Иван Гончаров - Обрыв
А она, совершив подвиг, устояв там, где падают ничком мелкие натуры, вынесши и свое, и чужое бремя с разумом и величием, тут же, на его глазах, мало-помалу опять обращалась в простую женщину, уходила в мелочи жизни, как будто пряча свои силы и величие опять — до случая, даже не подозревая, как она вдруг выросла, стала героиней и какой подвиг совершила.
В дворне после пронесшейся какой-то необъяснимой для нее тучи было недоумение, тяжесть. Люди притихли. Не слышно шума, брани, смеха, присмирели девки, отгоняя Егорку прочь.

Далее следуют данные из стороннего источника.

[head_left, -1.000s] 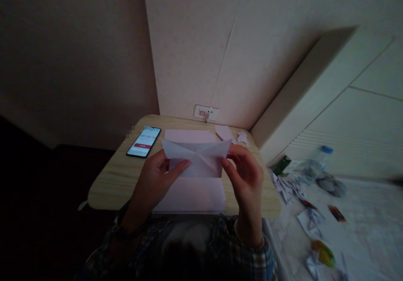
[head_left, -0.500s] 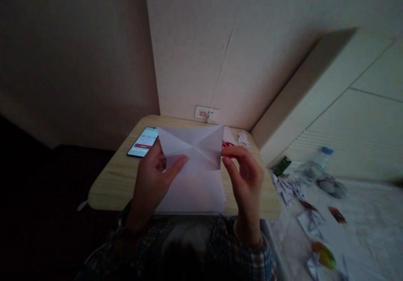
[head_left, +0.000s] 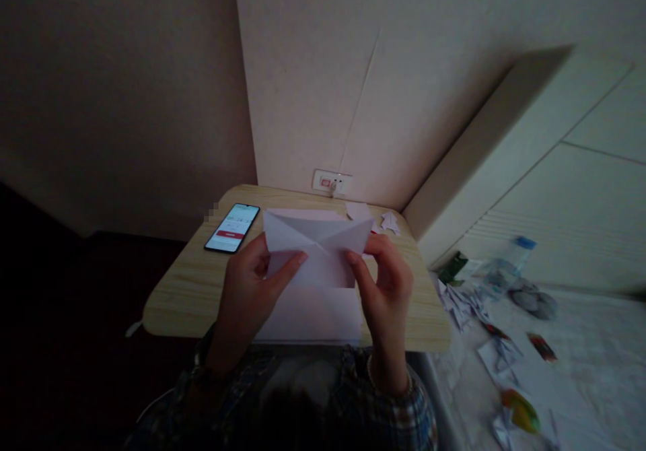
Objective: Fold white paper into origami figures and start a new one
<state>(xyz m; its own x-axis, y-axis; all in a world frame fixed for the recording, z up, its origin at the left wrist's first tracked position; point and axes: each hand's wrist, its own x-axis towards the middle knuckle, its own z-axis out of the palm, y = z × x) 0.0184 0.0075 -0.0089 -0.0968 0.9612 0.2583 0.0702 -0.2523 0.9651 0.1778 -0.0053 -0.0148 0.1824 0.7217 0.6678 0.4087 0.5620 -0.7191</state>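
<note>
Between my hands is a creased sheet of white paper (head_left: 317, 262), raised above the table, its top corners angled up and its folds meeting near the middle. My left hand (head_left: 252, 283) is closed on its left side, thumb in front and fingers behind. At the right edge my right hand (head_left: 381, 279) pinches the same sheet, the thumb on the near face. Under it lies more white paper (head_left: 313, 320) along the table's front edge. A little red shows behind the right fingers, mostly hidden.
A lit phone (head_left: 233, 229) lies on the wooden table (head_left: 176, 296) at left. A small folded paper piece (head_left: 390, 223) sits at the back right, near a wall socket (head_left: 332, 181). On the bed to the right are folded papers (head_left: 459, 306) and a plastic bottle (head_left: 512, 259).
My right hand has moved left and taken hold of the sheet's right side. The sheet has shifted slightly right and down, its top part tilting, and the phone is fully uncovered.
</note>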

В особенно затруднительном положении очутилась Василиса. Она и Яков, как сказано, дали обет, если барыня придет в себя и выздоровеет, он — поставить большую вызолоченную свечу к местной иконе в приходской церкви, а она — сходить пешком в Киев.
Яков исчез однажды рано утром со двора, взяв на свечу денег из лампадной суммы, отпускаемой ему на руки барыней. Он водрузил обещанную свечу перед иконой за ранней обедней.

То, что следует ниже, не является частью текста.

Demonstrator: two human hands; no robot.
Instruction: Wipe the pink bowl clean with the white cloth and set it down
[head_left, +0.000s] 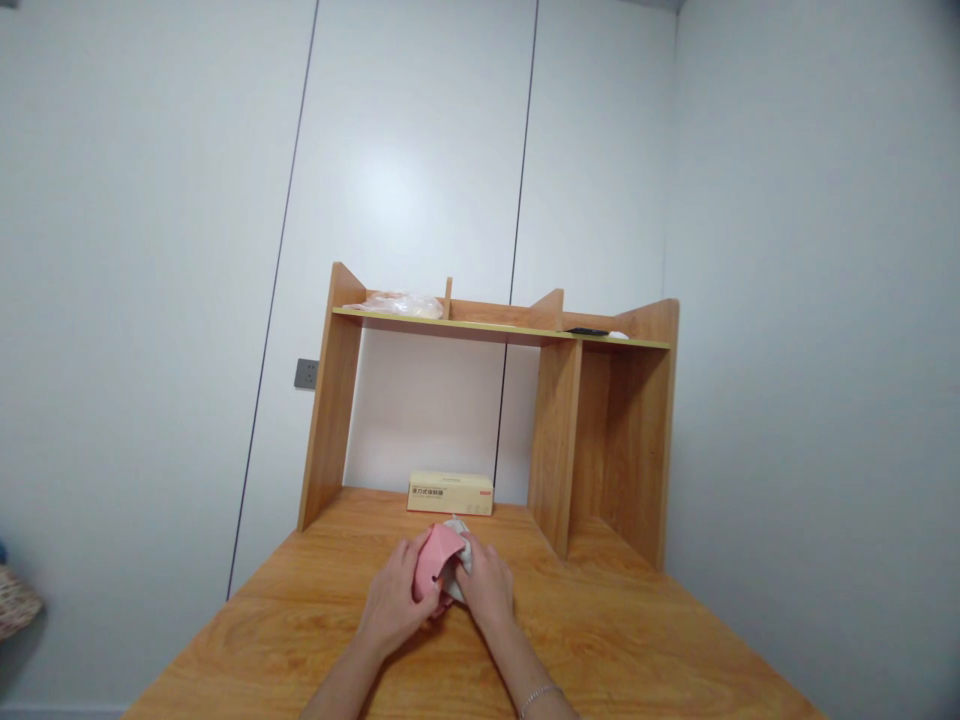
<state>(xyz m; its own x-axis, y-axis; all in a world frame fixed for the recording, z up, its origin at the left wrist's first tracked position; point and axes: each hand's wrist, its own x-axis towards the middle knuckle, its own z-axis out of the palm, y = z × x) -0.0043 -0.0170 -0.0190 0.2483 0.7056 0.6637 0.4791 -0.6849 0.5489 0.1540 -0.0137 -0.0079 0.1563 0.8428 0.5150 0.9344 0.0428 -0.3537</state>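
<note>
A small pink object sits between both hands over the wooden desk. My left hand curls around its left side. My right hand presses a crumpled grey-white cloth against its right side. Both hands are closed around what they hold. What the pink object is I cannot make out.
A cream-coloured box lies at the back of the desk under a wooden shelf unit. A clear plastic bag and a dark flat item rest on the shelf top. A wall socket is to the left.
</note>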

Но у него оказался излишек от взятой из дома суммы. Крестясь поминутно, он вышел из церкви и прошел в слободу, где оставил и излишек, и пришел домой «веселыми ногами», с легким румянцем на щеках и на носу.

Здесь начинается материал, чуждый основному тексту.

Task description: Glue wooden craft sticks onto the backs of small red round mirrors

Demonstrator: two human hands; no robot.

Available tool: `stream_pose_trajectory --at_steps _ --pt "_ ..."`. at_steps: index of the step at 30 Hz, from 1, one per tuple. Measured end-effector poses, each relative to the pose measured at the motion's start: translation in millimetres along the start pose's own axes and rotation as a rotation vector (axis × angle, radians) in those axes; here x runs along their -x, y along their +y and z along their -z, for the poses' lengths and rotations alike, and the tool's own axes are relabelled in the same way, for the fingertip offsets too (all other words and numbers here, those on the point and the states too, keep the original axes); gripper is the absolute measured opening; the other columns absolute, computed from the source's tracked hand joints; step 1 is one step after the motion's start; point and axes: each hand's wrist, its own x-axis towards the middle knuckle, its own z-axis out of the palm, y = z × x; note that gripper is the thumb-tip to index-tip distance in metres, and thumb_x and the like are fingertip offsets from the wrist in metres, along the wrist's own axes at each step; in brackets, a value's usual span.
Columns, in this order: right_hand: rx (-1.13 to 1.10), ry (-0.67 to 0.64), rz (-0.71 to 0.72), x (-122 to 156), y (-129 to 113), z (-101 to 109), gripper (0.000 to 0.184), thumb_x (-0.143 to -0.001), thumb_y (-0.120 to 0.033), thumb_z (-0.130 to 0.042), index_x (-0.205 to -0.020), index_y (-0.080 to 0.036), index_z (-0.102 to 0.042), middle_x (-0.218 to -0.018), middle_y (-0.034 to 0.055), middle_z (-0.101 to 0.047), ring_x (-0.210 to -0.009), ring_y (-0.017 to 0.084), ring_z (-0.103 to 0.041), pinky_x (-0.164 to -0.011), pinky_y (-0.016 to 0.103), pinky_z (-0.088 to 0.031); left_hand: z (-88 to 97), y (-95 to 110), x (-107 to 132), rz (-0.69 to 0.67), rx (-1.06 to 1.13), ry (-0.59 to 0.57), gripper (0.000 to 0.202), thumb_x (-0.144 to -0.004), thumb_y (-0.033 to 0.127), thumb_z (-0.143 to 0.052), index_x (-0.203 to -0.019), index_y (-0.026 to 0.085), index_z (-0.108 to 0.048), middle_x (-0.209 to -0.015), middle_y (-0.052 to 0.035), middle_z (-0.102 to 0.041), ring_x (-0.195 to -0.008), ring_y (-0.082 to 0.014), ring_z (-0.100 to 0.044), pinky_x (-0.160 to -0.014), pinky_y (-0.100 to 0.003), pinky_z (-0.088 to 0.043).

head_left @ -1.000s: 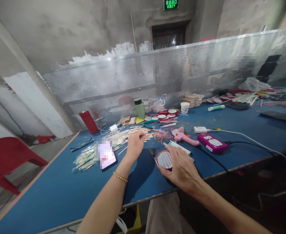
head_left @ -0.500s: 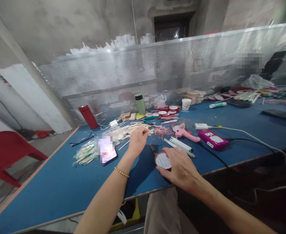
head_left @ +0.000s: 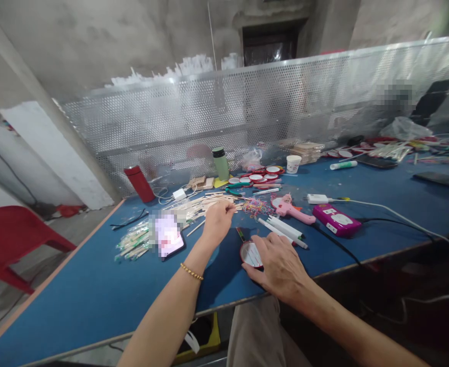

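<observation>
My right hand point(head_left: 280, 265) curls round the right side of a small red-rimmed white disc point(head_left: 252, 254), like a little hand drum, on the table near its front edge. From the disc a short dark stick point(head_left: 240, 234) with coloured marks points up and left. My left hand point(head_left: 219, 221), with a gold bead bracelet at the wrist, is closed in a pinch above pale wooden sticks point(head_left: 205, 204). What its fingertips hold, if anything, is too small to make out. Just beyond it lies a tangle of coloured strings point(head_left: 257, 206).
White pens point(head_left: 283, 232), a pink glue gun point(head_left: 295, 211) and a purple box point(head_left: 335, 220) with a cable lie to the right. A phone point(head_left: 169, 235) and bagged sticks point(head_left: 134, 242) lie left. Bottles, more red-rimmed discs point(head_left: 255, 177) and a paper cup point(head_left: 293, 164) stand behind.
My right hand has shifted slightly left over the disc and covers its right side. The disc has moved a little left. My left hand keeps nearly the same pose.
</observation>
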Motion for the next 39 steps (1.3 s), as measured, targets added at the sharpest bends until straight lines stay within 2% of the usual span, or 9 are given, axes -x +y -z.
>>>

Его нечаянно встретила Татьяна Марковна. Она издали почуяла запах вина.
— Что с тобой, Яков? — спросила она с удивлением. — Ради чего ты…
— Сподобился, сударыня! — отвечал он, набожно склонив голову на сторону и сложив руки горстями на груди, одна на другую.
Он объявил и Василисе, что «сподобился» выполнить обет. Василиса поглядела на него и вдруг стала сама не своя. Она тоже «обещалась», и до этой минуты, среди хлопот около барыни, с приготовлениями к свадьбе, не вспомнила об обете.
И вдруг Яков уже исполнил, и притом в одно утро, и вон ходит, полный благочестивого веселья. А она обещалась в Киев сходить!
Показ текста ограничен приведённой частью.